***** Dataset excerpt
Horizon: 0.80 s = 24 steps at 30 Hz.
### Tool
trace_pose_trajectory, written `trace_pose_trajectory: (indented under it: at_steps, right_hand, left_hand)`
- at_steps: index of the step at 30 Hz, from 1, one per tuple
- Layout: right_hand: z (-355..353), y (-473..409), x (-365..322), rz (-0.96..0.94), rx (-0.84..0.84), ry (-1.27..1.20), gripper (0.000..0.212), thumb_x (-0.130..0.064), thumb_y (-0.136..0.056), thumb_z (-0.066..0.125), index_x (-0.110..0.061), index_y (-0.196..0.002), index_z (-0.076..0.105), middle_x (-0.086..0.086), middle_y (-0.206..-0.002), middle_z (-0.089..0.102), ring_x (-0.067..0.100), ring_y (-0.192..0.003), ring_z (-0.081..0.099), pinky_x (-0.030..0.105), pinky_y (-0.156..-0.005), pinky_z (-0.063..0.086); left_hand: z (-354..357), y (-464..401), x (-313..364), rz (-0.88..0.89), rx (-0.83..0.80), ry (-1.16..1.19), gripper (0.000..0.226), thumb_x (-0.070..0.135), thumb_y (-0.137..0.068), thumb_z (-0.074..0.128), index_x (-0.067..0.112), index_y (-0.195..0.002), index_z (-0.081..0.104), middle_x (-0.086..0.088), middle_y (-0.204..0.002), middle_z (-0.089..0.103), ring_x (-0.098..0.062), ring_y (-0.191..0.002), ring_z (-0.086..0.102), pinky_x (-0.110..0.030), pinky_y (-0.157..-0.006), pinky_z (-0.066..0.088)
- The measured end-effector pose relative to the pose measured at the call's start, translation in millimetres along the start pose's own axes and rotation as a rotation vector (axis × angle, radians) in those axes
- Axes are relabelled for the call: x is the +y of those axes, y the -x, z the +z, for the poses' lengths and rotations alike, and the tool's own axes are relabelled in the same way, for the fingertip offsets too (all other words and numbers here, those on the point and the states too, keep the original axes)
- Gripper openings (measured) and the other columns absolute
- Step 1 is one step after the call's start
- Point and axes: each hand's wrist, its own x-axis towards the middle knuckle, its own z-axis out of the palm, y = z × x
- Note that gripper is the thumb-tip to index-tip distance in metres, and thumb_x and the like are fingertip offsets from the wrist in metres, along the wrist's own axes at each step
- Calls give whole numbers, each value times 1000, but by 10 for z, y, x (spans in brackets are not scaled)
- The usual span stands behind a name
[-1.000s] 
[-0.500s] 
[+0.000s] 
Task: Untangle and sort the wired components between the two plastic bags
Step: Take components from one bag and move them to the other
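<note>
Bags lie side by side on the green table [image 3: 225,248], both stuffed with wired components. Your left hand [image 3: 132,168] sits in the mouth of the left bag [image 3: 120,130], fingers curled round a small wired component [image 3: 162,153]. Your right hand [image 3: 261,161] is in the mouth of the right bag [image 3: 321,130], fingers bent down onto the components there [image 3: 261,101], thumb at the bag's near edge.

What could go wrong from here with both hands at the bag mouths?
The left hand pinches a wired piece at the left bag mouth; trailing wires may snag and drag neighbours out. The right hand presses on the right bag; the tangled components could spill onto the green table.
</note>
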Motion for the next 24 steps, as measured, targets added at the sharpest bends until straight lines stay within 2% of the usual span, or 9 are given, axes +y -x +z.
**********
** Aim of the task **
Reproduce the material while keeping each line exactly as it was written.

** Your solution **
Horizon: 0.80 s = 24 steps at 30 Hz.
### Tool
trace_pose_trajectory, written `trace_pose_trajectory: (indented under it: at_steps, right_hand, left_hand)`
- at_steps: index of the step at 30 Hz, from 1, one per tuple
- Layout: right_hand: z (-355..353), y (-473..409), x (-365..322), rz (-0.96..0.94), rx (-0.84..0.84), ry (-1.27..1.20), gripper (0.000..0.212), thumb_x (-0.130..0.064), thumb_y (-0.136..0.056), thumb_z (-0.066..0.125), index_x (-0.110..0.061), index_y (-0.196..0.002), index_z (-0.076..0.105), middle_x (-0.086..0.086), middle_y (-0.206..-0.002), middle_z (-0.089..0.102), ring_x (-0.067..0.100), ring_y (-0.192..0.003), ring_z (-0.081..0.099), pinky_x (-0.030..0.105), pinky_y (-0.156..-0.005), pinky_z (-0.063..0.086); left_hand: z (-354..357), y (-464..401), x (-313..364), rz (-0.88..0.89), rx (-0.83..0.80), ry (-1.16..1.19), gripper (0.000..0.226), thumb_x (-0.070..0.135), thumb_y (-0.137..0.068), thumb_z (-0.074..0.128), index_x (-0.067..0.112), index_y (-0.195..0.002), index_z (-0.081..0.104), middle_x (-0.086..0.088), middle_y (-0.204..0.002), middle_z (-0.089..0.103), ring_x (-0.098..0.062), ring_y (-0.191..0.002), ring_z (-0.086..0.102), pinky_x (-0.110..0.030), pinky_y (-0.157..-0.006), pinky_z (-0.066..0.088)
- The measured end-effector pose relative to the pose measured at the call's start, translation in millimetres along the start pose's own axes and rotation as a rotation vector (axis × angle, radians) in those axes
- Axes are relabelled for the call: x is the +y of those axes, y the -x, z the +z, for the poses' lengths and rotations alike, and the tool's own axes are relabelled in the same way, for the fingertip offsets too (all other words and numbers here, those on the point and the states too, keep the original axes)
- Gripper openings (measured) and the other columns absolute
- Step 1 is one step after the call's start
- Point and axes: each hand's wrist, its own x-axis towards the middle knuckle, its own z-axis out of the palm, y = z × x
- Note that gripper is the thumb-tip to index-tip distance in metres, and thumb_x and the like are fingertip offsets from the wrist in metres, along the wrist's own axes at each step
- Calls give whole numbers, each value times 1000, but by 10 for z, y, x (spans in brackets are not scaled)
- The usual span stands behind a name
[-1.000s] 
[-0.500s] 
[+0.000s] 
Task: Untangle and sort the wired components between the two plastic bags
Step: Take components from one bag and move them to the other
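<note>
Bags lie side by side on the green table [image 3: 225,248], both stuffed with wired components. Your left hand [image 3: 132,168] sits in the mouth of the left bag [image 3: 120,130], fingers curled round a small wired component [image 3: 162,153]. Your right hand [image 3: 261,161] is in the mouth of the right bag [image 3: 321,130], fingers bent down onto the components there [image 3: 261,101], thumb at the bag's near edge.

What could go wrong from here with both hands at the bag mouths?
The left hand pinches a wired piece at the left bag mouth; trailing wires may snag and drag neighbours out. The right hand presses on the right bag; the tangled components could spill onto the green table.
</note>
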Motion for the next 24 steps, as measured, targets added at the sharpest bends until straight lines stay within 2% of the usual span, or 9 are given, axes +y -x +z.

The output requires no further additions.